_WORK REQUEST_: Please retype the material beneath this task exactly, starting with its first line and finishing with the line containing "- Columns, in".

_AVAILABLE DATA_:
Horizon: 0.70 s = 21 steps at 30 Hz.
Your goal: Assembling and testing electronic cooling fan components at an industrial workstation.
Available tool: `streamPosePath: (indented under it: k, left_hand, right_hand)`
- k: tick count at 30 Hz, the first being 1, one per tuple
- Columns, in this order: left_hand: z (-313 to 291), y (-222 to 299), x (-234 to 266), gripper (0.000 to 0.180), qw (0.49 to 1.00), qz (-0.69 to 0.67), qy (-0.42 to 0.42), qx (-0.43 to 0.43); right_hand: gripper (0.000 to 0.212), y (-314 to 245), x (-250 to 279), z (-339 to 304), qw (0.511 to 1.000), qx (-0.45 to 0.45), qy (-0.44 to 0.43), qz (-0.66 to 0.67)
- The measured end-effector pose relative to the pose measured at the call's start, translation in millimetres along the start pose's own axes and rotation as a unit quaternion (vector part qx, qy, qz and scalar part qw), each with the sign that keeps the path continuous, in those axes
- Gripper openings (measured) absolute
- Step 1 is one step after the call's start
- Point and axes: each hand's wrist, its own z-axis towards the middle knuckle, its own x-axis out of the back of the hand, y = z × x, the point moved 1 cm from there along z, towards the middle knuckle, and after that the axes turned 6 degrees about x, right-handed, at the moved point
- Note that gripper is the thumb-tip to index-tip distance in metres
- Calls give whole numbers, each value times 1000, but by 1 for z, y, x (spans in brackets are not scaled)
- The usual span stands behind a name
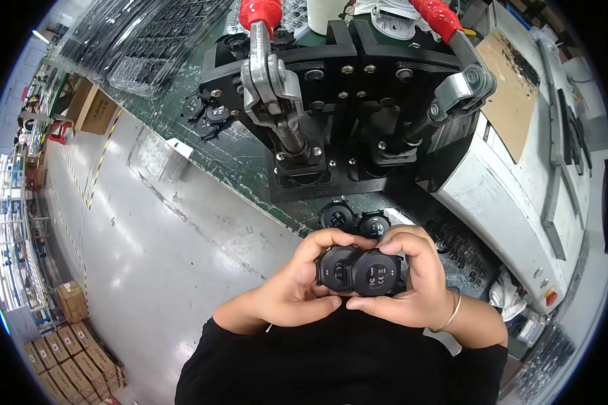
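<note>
Two round black smartwatch bodies are held side by side in front of my chest, their backs facing up. My left hand (pixel 302 280) grips the left watch body (pixel 336 268) between thumb and fingers. Closed around the right watch body (pixel 377 273) is my right hand (pixel 415 277), its thumb along the near edge. The two bodies touch or overlap at the middle. Just beyond my fingertips, another watch body (pixel 337 216) and a second one (pixel 374 226) lie on the green bench. My fingers hide the undersides of the held pieces.
A black press fixture (pixel 331 182) with two red-handled toggle clamps (pixel 270 88) stands on the green bench (pixel 233 158). Several watch parts (pixel 209 115) lie left of it, near wrapped trays (pixel 142 71). At right is a white machine (pixel 500 196) with a red button (pixel 551 298).
</note>
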Motion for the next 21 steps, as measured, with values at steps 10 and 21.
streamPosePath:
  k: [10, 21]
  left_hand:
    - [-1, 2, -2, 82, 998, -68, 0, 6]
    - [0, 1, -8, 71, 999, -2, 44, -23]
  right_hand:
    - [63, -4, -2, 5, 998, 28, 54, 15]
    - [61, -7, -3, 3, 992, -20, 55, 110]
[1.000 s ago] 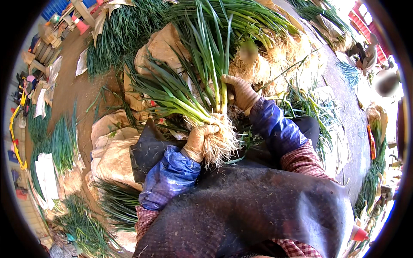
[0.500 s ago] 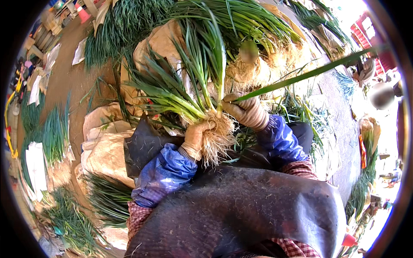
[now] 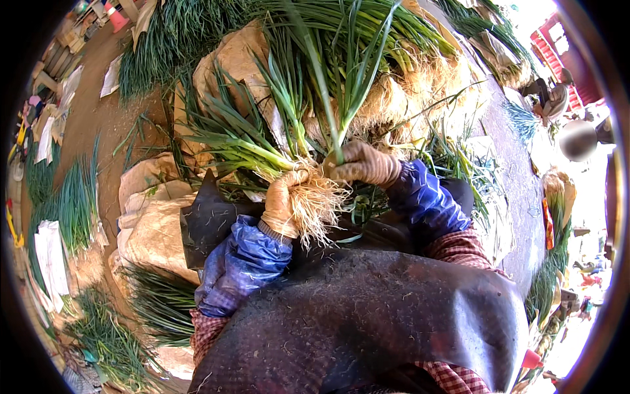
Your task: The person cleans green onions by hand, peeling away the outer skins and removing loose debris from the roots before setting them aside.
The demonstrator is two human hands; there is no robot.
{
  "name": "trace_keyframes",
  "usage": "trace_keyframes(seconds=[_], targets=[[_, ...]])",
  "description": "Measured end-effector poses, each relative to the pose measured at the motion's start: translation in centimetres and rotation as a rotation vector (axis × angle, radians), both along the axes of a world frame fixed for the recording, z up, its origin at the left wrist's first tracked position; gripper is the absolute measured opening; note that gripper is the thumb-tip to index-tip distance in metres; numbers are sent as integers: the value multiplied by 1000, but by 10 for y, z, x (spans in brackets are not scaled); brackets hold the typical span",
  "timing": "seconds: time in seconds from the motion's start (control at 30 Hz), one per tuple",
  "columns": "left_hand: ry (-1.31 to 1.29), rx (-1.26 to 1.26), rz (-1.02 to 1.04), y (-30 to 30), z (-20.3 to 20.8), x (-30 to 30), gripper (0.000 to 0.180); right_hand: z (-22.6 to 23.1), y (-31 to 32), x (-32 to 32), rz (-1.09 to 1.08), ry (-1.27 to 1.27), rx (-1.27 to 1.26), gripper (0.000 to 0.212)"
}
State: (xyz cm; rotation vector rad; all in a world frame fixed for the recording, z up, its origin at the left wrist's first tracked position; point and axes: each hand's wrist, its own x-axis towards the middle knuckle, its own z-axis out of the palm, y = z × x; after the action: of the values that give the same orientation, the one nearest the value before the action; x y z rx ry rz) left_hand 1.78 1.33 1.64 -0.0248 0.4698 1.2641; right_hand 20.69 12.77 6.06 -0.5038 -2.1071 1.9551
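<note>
My left hand (image 3: pixel 281 205), in a tan work glove, is closed around the root end of a bunch of green onions (image 3: pixel 256 152). Their pale, stringy roots spill out past its fingers, and the green leaves fan up and to the left. Close beside the roots, my gloved right hand (image 3: pixel 369 164) pinches the lower end of a long green leaf (image 3: pixel 320 82). That leaf points upward, smeared by motion, over the other onions. Whether it is still joined to a stalk I cannot tell.
A large heap of green onions (image 3: pixel 420 69) with bushy roots lies ahead. Tan sacking (image 3: pixel 157 233) sits at left, with more bundles (image 3: pixel 79 207) beyond. Loose leaves (image 3: pixel 466 167) are scattered to the right. A dark apron (image 3: pixel 367 308) covers my lap.
The long leaf has swung from pointing right to pointing upward. My right hand has turned and shifted slightly down. The left hand keeps hold of the bunch, a little further left.
</note>
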Motion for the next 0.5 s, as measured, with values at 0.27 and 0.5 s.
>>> trace_keyframes(seconds=[0.27,0.5], targets=[[-62,53,122,6,23,4,32,-4,-47,-16,632,-243,82,27],[-164,133,-133,1,6,-4,38,-19,20,45,-359,279,-396,61]])
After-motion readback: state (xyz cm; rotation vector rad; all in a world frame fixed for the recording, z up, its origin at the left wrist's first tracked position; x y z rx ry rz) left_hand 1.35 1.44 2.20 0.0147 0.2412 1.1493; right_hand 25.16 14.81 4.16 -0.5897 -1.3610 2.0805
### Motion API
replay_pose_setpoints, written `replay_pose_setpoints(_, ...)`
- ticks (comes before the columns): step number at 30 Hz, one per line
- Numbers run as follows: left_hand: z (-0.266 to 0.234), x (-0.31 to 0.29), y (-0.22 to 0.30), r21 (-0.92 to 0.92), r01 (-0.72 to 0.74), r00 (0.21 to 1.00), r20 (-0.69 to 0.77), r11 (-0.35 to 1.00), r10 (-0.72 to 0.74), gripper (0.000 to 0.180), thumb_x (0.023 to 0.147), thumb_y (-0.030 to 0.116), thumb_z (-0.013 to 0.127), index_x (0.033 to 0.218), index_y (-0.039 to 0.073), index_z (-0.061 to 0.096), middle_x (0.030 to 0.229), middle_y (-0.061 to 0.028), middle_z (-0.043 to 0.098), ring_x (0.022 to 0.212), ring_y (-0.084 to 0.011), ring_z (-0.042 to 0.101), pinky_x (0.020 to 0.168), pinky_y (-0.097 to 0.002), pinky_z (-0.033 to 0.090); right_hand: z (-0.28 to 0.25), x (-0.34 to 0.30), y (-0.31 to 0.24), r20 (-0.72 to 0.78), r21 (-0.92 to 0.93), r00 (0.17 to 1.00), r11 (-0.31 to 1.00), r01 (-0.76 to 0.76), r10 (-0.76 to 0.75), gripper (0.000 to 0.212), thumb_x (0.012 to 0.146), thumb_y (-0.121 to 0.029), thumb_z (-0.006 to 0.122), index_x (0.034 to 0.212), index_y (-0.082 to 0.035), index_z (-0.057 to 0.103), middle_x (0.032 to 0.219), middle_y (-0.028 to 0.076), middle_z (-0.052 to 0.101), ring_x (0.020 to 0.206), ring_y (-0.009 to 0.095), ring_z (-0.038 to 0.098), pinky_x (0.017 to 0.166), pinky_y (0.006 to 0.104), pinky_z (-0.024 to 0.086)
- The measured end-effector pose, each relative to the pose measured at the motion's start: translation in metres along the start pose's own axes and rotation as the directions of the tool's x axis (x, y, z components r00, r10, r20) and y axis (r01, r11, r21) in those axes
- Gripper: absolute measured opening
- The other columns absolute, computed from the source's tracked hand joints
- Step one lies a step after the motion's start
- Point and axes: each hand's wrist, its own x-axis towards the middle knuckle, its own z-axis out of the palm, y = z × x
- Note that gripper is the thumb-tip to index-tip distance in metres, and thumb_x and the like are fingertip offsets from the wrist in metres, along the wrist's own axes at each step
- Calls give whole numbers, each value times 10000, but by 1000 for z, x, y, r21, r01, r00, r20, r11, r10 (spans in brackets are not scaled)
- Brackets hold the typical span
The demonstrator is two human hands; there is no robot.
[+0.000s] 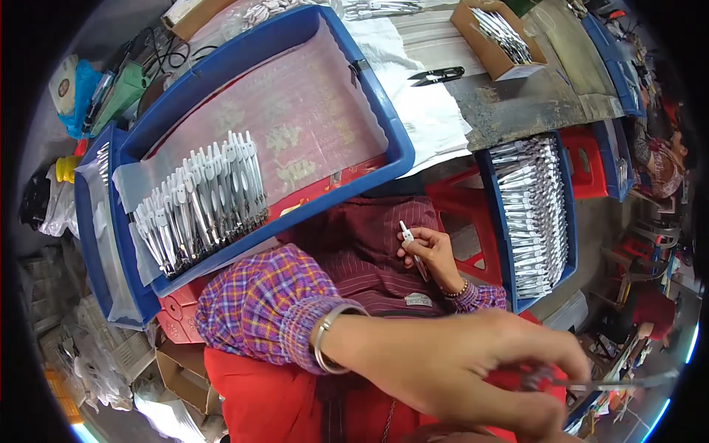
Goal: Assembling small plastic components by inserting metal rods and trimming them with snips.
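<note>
Close in front, my left hand (pixel 458 369) reaches across to the right, wearing a metal bangle. Its thumb and fingers are closed round a thin metal rod-like tool (pixel 613 385), blurred by motion. Farther off, over my dark red striped lap, my right hand (pixel 434 255) pinches a small slender silver piece with a white tip (pixel 408 235). A large blue tray (pixel 399 140) at the left holds rows of similar white-topped silver pieces (pixel 207 196), leaning upright in its near left part. More of them lie stacked in a narrower blue tray (pixel 570 221) at the right.
Black thread snips (pixel 437 75) rest on white cloth on the worktable (pixel 502 111). A cardboard box (pixel 517 70) of slender silver pieces stands behind. Red stools (pixel 473 221) support the trays. Cartons and plastic bags crowd the left floor; a person (pixel 668 159) sits far right.
</note>
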Motion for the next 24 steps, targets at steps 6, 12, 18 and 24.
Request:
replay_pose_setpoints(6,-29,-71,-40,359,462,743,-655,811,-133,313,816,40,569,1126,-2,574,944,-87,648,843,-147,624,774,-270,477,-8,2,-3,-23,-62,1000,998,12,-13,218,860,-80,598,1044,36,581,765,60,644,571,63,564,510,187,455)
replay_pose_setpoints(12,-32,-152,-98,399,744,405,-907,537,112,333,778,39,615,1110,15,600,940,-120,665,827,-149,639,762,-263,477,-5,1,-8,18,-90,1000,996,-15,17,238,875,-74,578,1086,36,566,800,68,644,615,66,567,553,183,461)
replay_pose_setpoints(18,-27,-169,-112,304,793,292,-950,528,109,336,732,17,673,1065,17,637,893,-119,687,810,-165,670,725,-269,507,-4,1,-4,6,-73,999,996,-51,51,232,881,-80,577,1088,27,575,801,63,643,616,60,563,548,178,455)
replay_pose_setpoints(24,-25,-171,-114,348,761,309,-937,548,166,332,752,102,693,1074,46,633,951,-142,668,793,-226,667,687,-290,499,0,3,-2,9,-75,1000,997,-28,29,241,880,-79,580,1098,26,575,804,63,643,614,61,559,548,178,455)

_TASK RESULT_:
Horizon: 0.70 s = 21 steps at 30 Hz.
Your goal: Assembling and testing electronic cooling fan components at an industrial workstation.
Available tool: `streamPosePath: (indented under it: k, left_hand, right_hand)`
- k: tick count at 30 Hz, the first being 1, one per tuple
- Columns, in this order: left_hand: z (-313 to 291), y (-222 to 299), x (-234 to 266), gripper (0.000 to 0.180), qw (0.49 to 1.00), qz (-0.69 to 0.67), qy (-0.42 to 0.42), qx (-0.43 to 0.43); right_hand: gripper (0.000 to 0.212), y (-314 to 245), x (-250 to 279), z (-339 to 304), qw (0.511 to 1.000), qx (-0.45 to 0.45), qy (-0.44 to 0.43), qz (-0.66 to 0.67)

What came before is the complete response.